▸ Problem to solve
Word for word, restate the lines from the start of the data down to the line with "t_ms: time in", both included.

▸ Records shown
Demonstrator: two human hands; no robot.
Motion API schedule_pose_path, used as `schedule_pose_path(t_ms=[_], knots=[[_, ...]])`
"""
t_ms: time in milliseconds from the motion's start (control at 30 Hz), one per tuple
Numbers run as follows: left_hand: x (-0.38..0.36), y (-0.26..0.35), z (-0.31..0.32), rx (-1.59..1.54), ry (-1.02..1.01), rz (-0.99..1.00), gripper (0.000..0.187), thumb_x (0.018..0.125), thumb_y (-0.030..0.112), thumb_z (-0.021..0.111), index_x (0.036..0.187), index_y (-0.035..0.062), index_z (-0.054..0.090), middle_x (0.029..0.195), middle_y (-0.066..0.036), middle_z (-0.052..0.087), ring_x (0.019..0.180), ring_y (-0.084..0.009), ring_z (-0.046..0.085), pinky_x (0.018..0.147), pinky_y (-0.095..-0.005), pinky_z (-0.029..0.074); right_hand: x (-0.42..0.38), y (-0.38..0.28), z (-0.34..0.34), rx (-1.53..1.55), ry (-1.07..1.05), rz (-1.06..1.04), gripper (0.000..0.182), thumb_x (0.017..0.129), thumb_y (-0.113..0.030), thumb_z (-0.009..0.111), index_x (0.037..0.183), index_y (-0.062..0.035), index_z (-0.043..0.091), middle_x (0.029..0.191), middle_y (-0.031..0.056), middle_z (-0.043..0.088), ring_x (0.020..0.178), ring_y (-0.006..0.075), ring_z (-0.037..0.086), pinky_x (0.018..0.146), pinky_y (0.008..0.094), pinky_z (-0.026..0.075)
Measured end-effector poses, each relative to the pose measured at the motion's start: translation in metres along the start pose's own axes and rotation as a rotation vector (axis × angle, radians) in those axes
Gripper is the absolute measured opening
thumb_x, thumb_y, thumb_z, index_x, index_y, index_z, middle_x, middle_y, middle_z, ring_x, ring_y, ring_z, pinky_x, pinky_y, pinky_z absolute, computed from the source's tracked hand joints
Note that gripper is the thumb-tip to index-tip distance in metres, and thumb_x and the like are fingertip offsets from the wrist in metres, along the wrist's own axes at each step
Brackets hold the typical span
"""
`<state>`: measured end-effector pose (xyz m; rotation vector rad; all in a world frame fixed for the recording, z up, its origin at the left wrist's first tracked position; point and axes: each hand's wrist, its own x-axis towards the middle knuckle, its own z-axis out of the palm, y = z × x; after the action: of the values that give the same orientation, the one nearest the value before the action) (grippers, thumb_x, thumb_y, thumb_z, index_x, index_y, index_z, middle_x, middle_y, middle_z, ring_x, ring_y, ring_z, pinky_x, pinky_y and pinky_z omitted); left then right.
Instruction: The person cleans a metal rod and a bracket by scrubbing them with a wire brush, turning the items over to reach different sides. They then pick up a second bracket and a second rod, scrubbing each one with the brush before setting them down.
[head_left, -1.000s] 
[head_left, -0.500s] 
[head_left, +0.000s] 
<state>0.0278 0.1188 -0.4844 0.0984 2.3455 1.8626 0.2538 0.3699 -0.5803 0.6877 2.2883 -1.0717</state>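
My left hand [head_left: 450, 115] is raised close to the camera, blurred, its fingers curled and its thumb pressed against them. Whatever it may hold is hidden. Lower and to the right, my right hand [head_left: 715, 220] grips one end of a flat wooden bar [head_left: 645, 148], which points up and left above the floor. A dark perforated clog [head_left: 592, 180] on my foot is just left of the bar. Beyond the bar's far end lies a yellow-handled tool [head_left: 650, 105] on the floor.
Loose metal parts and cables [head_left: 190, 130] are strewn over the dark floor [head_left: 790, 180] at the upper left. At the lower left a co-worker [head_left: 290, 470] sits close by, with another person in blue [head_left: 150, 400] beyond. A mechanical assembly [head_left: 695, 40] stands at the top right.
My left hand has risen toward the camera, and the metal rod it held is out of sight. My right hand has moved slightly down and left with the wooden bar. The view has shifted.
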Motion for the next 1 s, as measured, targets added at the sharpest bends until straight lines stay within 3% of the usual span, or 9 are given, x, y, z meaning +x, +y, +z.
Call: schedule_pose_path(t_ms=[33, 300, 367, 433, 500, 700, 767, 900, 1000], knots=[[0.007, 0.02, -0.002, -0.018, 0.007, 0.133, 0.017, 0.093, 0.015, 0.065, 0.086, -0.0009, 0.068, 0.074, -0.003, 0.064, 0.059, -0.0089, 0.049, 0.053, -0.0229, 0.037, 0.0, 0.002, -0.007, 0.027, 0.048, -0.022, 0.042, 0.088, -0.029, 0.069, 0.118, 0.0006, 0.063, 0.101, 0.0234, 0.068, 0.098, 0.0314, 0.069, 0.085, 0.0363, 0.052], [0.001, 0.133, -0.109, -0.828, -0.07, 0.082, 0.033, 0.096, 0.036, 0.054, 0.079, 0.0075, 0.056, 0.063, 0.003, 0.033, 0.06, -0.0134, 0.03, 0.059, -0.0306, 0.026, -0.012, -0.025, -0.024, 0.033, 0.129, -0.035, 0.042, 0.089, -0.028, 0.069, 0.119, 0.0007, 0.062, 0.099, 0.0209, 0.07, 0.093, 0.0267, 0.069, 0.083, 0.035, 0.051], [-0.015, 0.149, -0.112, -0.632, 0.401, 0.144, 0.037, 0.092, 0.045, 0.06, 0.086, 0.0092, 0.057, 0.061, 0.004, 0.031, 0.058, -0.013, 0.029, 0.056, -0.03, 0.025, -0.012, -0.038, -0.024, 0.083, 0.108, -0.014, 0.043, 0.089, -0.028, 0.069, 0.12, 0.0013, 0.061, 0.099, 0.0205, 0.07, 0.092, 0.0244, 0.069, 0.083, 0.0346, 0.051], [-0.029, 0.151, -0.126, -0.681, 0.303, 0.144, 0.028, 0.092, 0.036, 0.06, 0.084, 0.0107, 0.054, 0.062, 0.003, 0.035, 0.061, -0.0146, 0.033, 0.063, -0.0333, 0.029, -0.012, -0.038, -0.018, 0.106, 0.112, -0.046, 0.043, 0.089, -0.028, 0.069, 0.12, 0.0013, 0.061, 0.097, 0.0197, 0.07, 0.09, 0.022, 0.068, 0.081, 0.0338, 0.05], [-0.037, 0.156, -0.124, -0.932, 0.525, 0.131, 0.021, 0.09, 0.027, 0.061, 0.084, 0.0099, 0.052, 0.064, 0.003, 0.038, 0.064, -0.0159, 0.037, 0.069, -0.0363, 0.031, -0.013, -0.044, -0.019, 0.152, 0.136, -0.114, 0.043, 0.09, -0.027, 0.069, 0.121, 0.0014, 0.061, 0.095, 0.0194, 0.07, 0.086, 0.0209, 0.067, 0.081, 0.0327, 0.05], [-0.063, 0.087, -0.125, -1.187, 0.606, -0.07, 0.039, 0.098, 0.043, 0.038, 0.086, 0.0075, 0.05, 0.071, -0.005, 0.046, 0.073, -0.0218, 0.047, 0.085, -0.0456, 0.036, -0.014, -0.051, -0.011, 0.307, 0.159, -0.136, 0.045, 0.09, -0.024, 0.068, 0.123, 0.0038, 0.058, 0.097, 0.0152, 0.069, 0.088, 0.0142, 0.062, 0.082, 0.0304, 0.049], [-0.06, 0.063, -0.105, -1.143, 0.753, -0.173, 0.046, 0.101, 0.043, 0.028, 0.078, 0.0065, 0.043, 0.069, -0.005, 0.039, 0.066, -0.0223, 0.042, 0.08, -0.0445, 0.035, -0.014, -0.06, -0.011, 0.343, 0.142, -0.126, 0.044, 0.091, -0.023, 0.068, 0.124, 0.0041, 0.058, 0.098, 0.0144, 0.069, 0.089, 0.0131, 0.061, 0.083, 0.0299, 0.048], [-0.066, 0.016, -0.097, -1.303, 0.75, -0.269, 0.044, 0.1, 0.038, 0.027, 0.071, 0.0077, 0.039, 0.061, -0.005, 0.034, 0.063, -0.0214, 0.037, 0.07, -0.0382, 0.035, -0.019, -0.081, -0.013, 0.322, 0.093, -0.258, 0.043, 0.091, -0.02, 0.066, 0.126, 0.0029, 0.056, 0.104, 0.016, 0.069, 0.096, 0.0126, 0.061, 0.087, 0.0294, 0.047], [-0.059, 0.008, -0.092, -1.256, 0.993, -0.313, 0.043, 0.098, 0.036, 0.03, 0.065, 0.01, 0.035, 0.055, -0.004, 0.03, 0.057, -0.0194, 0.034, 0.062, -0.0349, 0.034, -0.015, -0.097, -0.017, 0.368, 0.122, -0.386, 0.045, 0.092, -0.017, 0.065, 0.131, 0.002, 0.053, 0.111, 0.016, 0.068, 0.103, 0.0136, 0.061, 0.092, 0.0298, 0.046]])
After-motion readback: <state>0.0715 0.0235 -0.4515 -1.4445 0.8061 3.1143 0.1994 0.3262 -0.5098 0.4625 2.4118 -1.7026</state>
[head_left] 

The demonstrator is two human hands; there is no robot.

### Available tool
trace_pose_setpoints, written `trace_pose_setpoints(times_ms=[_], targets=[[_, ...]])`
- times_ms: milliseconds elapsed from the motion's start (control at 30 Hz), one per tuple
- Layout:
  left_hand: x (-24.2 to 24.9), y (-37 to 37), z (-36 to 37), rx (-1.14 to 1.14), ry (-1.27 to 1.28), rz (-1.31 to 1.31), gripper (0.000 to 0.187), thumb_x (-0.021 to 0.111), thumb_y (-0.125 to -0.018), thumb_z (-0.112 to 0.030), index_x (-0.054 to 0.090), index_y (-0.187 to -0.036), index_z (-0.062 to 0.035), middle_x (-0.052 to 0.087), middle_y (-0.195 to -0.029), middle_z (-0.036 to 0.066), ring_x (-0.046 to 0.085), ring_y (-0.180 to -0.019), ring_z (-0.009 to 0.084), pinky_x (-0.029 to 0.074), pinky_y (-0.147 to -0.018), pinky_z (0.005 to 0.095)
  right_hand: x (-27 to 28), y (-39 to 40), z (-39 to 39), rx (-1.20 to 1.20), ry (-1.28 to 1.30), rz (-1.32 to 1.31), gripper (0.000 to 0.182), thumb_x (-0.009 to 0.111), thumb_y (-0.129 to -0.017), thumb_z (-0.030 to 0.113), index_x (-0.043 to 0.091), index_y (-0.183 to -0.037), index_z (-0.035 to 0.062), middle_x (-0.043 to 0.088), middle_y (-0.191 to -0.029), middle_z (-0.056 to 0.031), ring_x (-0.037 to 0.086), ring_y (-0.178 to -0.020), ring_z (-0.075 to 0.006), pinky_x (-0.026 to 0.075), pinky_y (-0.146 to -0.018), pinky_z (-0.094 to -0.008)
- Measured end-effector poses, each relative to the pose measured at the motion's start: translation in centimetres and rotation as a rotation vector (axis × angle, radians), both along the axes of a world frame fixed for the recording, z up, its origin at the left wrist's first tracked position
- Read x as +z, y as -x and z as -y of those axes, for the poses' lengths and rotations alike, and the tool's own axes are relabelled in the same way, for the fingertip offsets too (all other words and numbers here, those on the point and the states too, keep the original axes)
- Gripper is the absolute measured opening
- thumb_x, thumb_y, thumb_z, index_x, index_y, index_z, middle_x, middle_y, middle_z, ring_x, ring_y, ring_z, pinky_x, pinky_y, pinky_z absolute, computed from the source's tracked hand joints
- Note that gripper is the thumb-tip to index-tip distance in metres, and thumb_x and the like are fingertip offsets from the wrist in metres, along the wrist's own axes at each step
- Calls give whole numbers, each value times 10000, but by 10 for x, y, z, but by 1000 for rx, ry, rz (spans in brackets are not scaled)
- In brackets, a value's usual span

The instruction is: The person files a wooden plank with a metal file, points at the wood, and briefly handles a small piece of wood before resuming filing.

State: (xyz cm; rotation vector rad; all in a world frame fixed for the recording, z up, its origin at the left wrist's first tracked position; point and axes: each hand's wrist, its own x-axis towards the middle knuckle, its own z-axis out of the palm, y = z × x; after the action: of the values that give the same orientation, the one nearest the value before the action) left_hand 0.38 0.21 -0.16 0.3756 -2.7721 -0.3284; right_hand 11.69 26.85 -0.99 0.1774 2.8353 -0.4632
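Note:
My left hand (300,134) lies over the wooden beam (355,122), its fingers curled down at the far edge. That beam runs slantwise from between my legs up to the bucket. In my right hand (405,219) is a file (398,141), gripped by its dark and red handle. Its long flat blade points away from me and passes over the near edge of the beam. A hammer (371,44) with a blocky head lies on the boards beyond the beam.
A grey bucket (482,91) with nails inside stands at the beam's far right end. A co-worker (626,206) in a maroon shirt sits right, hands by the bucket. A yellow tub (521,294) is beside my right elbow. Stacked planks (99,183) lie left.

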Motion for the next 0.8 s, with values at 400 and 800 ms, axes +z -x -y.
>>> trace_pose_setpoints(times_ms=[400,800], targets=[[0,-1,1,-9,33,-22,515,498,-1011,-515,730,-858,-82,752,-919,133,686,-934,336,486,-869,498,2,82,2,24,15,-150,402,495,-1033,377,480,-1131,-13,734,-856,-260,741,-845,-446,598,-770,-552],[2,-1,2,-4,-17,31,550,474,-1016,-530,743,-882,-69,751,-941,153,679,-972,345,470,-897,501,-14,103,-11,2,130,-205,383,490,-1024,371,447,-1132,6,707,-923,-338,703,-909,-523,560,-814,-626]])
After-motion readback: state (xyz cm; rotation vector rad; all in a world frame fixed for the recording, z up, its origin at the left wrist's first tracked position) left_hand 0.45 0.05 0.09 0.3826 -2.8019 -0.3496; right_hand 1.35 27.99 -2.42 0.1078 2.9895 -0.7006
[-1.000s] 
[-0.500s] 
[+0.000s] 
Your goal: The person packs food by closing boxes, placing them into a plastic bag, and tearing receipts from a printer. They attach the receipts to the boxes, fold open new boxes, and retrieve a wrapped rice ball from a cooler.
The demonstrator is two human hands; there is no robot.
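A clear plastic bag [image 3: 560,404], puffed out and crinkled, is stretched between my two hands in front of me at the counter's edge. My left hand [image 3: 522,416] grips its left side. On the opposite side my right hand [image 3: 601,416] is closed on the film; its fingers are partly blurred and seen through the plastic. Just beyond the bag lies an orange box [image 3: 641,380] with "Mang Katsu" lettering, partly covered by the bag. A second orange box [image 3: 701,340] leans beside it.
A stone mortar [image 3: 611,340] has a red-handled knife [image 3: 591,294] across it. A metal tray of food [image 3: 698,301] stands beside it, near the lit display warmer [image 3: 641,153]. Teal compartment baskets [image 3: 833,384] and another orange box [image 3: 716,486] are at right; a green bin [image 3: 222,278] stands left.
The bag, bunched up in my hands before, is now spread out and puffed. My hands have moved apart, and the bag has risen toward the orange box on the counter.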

▸ Solution
Demonstrator: two human hands; no robot.
Motion API schedule_pose_path, used as `schedule_pose_path(t_ms=[_], knots=[[_, ...]])`
"""
t_ms: time in milliseconds from the motion's start (control at 30 Hz), one per tuple

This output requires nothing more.